Problem: Search the records for "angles". Report every line where it occurs.

(Records from a data collection)
== Segment start ==

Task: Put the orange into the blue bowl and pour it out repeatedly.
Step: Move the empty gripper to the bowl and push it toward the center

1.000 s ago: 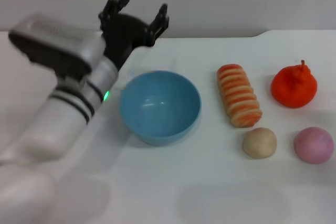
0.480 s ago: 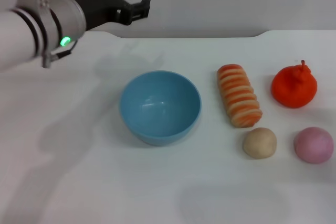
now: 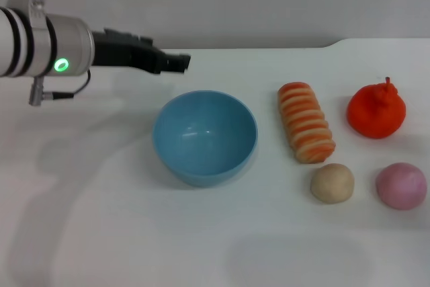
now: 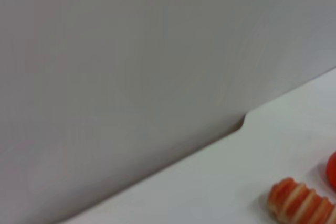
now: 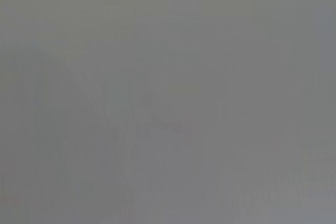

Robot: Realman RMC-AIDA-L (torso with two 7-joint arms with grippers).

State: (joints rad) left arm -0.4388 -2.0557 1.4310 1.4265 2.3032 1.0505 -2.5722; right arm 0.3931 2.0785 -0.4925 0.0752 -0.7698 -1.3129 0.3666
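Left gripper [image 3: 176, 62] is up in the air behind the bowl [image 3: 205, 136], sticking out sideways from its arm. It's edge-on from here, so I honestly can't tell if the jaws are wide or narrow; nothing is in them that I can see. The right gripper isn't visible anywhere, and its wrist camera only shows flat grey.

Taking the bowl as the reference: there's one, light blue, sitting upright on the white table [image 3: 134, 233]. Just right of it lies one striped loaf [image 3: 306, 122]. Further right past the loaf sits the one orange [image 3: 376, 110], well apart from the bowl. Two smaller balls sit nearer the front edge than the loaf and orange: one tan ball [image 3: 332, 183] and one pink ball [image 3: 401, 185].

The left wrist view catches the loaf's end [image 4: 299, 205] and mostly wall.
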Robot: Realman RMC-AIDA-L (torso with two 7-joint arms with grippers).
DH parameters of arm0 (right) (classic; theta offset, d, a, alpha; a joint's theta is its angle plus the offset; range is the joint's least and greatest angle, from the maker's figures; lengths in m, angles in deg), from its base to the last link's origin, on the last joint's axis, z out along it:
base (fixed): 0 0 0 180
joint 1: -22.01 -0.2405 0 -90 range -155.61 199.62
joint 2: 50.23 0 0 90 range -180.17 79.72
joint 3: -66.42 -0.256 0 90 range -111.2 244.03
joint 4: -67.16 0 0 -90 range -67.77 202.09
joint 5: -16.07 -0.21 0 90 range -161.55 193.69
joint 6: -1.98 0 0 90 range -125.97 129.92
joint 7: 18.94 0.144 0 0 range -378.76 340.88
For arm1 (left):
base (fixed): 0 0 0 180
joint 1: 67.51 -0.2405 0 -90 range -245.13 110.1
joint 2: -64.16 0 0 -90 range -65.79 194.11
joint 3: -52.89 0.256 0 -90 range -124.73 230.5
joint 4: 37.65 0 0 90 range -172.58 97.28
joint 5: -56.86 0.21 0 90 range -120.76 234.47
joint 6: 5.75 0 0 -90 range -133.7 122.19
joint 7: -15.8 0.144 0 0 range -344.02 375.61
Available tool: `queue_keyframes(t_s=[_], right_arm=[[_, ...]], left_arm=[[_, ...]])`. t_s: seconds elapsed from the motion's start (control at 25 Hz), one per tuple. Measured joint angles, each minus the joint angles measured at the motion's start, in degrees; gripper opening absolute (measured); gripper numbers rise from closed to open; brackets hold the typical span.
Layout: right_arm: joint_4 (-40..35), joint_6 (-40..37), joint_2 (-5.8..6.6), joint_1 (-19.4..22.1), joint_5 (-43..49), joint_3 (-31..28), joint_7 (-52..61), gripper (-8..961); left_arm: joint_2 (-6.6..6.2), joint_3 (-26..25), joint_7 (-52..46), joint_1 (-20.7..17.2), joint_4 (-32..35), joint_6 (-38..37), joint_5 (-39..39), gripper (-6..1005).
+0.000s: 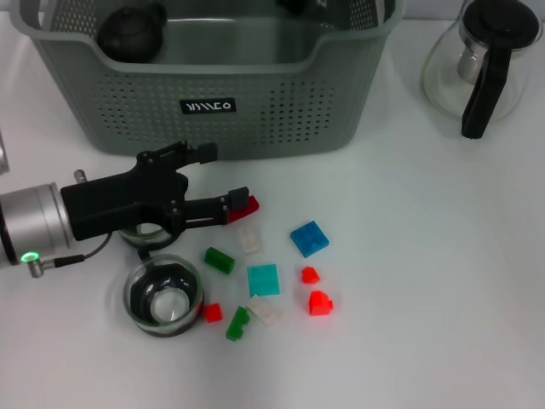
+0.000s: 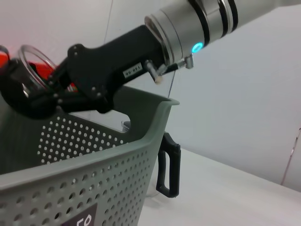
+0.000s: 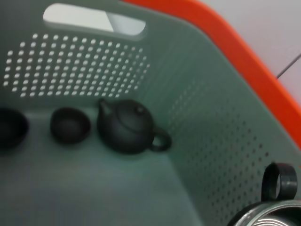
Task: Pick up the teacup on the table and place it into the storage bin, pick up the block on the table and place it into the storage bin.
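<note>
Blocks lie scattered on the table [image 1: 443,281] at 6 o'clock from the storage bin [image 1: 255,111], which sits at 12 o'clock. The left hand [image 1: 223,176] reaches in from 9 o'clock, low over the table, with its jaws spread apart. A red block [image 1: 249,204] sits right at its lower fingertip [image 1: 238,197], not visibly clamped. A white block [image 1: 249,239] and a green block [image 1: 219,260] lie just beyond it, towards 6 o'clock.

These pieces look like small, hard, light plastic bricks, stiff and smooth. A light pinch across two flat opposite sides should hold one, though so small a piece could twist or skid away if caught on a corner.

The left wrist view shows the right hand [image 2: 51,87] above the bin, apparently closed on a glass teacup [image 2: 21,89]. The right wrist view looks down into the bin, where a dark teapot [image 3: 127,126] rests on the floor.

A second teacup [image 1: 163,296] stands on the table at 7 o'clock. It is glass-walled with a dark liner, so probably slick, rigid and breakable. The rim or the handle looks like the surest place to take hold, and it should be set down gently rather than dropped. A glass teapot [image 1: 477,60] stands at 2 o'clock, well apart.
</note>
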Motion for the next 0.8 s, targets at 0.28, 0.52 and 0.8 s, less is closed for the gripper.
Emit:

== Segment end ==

Reply to the exercise:
DH parameters of arm0 (right) (classic; theta offset, d, a, alpha; a joint's theta is its angle plus the offset; range is the joint's least and greatest angle, from the maker's figures; lengths in m, angles in deg), from its base to the last link's origin, on the last joint's axis, z out along it:
Available tool: `queue_keyframes(t_s=[_], right_arm=[[_, ...]], left_arm=[[_, ...]])`. t_s: seconds elapsed from the motion's start (control at 25 Hz), one per tuple. Measured joint angles, each minus the joint angles measured at the motion's start, in degrees; gripper opening absolute (measured); gripper numbers rise from closed to open; brackets hold the typical span.

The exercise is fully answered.